• Exercise description: Using the listing below, determine the count of lines with the word "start" and reply only with it.

• Information provided:
------------------------------------------------
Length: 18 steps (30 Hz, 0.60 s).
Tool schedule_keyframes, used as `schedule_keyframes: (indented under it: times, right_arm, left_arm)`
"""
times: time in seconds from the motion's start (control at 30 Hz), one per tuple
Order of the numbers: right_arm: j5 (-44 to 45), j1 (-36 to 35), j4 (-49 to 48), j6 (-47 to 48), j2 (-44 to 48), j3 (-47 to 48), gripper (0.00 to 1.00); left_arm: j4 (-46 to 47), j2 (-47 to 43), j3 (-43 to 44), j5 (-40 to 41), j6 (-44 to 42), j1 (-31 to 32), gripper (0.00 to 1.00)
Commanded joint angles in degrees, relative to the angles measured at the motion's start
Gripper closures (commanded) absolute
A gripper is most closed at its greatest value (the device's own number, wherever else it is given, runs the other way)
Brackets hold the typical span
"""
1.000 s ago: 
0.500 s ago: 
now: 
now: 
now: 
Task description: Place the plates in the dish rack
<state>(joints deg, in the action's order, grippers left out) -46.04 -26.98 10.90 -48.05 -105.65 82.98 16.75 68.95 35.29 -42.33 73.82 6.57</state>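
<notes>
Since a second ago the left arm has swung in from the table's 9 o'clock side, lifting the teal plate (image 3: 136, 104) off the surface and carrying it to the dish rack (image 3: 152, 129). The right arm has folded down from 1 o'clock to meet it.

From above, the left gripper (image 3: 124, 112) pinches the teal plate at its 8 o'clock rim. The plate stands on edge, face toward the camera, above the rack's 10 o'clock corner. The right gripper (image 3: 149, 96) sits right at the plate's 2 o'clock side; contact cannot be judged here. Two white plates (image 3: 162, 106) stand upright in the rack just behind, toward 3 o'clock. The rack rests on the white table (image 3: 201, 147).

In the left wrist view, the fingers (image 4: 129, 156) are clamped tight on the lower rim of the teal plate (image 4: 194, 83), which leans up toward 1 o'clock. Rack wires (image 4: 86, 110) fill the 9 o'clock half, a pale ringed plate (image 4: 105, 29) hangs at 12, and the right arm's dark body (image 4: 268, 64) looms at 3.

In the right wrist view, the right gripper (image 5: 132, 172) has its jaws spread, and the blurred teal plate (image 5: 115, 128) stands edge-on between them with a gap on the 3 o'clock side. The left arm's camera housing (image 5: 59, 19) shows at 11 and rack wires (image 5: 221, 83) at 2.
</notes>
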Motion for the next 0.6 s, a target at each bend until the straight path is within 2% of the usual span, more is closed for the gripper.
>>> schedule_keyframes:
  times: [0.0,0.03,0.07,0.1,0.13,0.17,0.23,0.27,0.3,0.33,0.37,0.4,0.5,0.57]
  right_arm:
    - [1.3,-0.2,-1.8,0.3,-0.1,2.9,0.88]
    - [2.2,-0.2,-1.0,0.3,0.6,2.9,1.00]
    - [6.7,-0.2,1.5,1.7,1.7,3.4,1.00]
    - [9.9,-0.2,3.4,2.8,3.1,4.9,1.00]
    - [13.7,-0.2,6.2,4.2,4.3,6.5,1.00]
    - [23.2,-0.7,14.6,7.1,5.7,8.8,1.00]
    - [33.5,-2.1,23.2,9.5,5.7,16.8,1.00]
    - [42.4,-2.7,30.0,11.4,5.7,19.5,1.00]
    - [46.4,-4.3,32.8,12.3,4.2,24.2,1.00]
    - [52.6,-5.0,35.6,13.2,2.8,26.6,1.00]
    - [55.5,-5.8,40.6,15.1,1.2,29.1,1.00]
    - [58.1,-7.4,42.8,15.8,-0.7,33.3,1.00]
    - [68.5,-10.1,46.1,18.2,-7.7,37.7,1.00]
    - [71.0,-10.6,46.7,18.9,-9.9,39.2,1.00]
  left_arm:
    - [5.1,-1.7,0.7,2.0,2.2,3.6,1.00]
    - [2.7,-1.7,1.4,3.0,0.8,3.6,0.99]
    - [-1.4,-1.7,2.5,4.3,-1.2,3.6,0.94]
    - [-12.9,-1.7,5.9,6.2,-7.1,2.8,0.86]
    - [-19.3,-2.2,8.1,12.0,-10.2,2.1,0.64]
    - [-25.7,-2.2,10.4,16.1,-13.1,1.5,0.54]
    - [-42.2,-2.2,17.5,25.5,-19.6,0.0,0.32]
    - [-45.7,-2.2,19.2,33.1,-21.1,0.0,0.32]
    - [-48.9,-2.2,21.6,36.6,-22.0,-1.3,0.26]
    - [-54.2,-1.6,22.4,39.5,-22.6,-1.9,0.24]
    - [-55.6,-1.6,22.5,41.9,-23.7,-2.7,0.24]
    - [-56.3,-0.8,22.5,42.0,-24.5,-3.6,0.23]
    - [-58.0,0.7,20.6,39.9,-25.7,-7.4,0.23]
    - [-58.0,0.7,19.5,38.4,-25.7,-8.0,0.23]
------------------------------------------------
• Solution to the problem: 2